Steps to Build a pex Environment File

  1. Start a Python Docker image with the right version of Python interpreter installed. For example,

     :::bash
     docker run -it -v $(pwd):/workdir python:3.5-buster /bin/bash
  2. Install pex.

     :::bash
     pip3 install pex
  3. Build a pex environment file.

     :::bash
     pex --python=python3 -v pyspark findspark -o env.pex
     pex --python=python3 --python-shebang=/usr/share/anaconda3/bin/python --inherit-path=fallback -v pyspark -o env.pex

General Tips

  1. pex to Python is like JAR to Java.

  2. Python packages that have native code (C/C++, Fortran, etc.) dependencies work well in pex. However, you have to make sure that pex runs on the same type of OS. For example, if you build a pex environment containing numpy on macOS, it won’t run on a Linux OS. You will get the following error message if you try to run the pex environment (generated on macOS) in a Linux OS.

    root@013f556f0076:/workdir# ./my_virtualenv.pex Failed to execute PEX file. Needed manylinux2014_x86_64-cp-37-cp37m compatible dependencies for: 1: numpy==1.18.1 But this pex only contains: numpy-1.18.1-cp37-cp37m-macosx_10_9_x86_64.whl

  3. Python with the same version as the one that generated the pex file need to be installed in on the machine to run the pex file. And the Python executable must be searchable by /usr/bin/env if you use the default settings. It is kind of like that Java need to be installed on the machine to run a JAR application.
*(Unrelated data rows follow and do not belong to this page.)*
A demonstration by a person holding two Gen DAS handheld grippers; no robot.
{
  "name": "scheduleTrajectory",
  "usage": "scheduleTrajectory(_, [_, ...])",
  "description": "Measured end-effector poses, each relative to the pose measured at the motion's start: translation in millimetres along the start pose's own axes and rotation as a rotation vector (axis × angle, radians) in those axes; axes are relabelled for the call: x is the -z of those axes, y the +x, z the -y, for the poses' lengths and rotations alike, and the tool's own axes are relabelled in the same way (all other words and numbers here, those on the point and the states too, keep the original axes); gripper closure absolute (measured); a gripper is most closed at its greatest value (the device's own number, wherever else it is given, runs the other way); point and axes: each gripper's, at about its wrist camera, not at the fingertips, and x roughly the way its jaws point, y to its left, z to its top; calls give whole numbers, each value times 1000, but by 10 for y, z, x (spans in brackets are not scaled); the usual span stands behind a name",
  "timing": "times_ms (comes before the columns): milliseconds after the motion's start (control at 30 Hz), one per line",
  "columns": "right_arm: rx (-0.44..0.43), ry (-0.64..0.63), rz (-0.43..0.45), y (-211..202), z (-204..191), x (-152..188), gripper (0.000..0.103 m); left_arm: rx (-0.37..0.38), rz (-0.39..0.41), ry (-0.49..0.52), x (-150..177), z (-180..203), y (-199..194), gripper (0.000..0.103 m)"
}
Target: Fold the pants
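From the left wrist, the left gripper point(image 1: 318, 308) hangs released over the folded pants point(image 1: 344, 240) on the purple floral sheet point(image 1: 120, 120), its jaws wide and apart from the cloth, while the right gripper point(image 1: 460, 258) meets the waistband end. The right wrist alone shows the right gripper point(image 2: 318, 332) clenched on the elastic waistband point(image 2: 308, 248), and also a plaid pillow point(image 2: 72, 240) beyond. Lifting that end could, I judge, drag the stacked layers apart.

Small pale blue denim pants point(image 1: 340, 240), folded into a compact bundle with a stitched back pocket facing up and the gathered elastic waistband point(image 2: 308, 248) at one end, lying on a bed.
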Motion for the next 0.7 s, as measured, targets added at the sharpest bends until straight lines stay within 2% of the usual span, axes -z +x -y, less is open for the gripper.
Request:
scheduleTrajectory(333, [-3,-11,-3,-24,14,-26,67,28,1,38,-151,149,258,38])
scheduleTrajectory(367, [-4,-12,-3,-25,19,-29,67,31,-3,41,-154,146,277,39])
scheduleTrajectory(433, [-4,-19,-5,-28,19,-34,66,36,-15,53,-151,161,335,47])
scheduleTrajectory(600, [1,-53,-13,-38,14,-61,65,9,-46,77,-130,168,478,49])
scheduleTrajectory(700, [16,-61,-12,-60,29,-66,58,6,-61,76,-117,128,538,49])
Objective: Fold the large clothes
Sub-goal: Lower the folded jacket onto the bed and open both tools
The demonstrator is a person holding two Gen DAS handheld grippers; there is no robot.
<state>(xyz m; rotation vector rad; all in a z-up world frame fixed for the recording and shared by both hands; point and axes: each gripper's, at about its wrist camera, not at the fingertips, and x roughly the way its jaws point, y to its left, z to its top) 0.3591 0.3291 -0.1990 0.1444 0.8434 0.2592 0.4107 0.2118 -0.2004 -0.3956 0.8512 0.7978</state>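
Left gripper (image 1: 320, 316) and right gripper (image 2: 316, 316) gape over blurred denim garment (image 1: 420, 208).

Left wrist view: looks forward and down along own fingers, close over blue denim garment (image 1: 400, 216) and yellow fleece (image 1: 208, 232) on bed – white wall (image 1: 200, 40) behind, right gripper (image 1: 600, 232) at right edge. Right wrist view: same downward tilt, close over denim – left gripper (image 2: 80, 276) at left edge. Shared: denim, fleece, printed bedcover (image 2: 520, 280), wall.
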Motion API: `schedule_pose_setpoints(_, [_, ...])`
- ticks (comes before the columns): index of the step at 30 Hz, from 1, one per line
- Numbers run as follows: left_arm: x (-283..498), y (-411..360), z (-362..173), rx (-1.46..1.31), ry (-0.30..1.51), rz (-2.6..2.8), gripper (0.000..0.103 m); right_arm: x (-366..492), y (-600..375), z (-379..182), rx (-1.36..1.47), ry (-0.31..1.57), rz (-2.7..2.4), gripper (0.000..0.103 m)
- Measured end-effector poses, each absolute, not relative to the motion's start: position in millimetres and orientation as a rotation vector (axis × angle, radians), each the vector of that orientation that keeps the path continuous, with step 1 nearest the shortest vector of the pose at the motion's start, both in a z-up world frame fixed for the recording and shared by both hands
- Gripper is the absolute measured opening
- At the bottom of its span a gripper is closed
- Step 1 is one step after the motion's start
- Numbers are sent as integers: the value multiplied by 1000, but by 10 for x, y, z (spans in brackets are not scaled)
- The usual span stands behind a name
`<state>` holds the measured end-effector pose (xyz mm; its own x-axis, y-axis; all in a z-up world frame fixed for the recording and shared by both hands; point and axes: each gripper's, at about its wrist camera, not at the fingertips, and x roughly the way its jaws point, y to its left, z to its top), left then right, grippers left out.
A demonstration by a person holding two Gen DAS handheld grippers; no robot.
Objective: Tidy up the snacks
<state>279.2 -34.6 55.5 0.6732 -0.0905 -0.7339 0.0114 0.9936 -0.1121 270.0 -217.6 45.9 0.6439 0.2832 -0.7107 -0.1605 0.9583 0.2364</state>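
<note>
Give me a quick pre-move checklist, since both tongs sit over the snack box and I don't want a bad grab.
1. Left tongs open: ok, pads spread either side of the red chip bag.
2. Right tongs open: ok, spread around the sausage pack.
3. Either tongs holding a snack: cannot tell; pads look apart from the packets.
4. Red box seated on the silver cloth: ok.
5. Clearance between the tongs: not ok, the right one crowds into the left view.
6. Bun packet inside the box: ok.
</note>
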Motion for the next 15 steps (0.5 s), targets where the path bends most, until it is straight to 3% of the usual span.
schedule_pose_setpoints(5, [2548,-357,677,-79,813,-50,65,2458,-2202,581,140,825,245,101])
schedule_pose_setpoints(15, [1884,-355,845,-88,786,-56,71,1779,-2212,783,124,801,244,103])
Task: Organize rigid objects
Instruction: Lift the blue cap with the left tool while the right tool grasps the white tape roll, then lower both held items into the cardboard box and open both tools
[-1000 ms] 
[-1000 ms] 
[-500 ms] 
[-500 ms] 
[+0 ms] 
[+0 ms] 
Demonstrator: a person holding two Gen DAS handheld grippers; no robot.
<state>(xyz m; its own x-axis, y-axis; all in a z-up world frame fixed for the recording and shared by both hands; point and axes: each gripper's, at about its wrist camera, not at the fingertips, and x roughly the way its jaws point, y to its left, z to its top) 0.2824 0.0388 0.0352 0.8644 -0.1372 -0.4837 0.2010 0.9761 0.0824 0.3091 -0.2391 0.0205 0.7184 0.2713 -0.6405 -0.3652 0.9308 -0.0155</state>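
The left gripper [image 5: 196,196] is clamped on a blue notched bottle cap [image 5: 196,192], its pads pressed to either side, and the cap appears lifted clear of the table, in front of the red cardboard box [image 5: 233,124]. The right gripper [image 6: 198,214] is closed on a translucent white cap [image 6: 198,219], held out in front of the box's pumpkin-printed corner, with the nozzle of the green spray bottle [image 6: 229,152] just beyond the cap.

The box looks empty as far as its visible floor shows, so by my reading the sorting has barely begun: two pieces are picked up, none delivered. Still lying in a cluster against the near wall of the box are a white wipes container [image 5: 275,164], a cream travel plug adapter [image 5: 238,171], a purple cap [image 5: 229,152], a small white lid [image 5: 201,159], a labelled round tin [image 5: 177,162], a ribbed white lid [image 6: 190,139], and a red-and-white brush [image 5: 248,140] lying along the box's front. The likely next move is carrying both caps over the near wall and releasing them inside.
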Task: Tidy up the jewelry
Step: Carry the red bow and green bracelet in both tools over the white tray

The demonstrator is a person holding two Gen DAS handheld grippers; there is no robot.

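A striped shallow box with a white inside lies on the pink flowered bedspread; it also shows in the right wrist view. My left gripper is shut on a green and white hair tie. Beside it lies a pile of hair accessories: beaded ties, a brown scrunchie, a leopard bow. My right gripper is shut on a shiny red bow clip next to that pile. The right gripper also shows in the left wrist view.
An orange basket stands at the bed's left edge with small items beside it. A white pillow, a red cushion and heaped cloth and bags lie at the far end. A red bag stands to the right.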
  4. If there are multiple versions of Python installed in your system, you use the option --python to specify the Python interpreter (e.g., --python=python3.7) to use when building a pex environment file. The specified Python interpreter is written into the shebang (e.g., #!/usr/bin/env python3.7) for running the built pex environment file. There are 2 ways to customize thee shebang used for running the built pex environment file. The first way is via the option --python-shebang at BUILDING time which allows you to specify an explicit shebang line (e.g. --python-shebang=/usr/share/anaconda3/bin/python). The second way is via the PEX_PYTHON environment variable at RUN time which allows you to specify an explicit Python (e.g. PEX_PYTHON=python3) even if the pex file says something else. It is suggested that you use the environment variable PEX_PYTHON to control the Python interpreter to run the PEX environment file as it is more flexible.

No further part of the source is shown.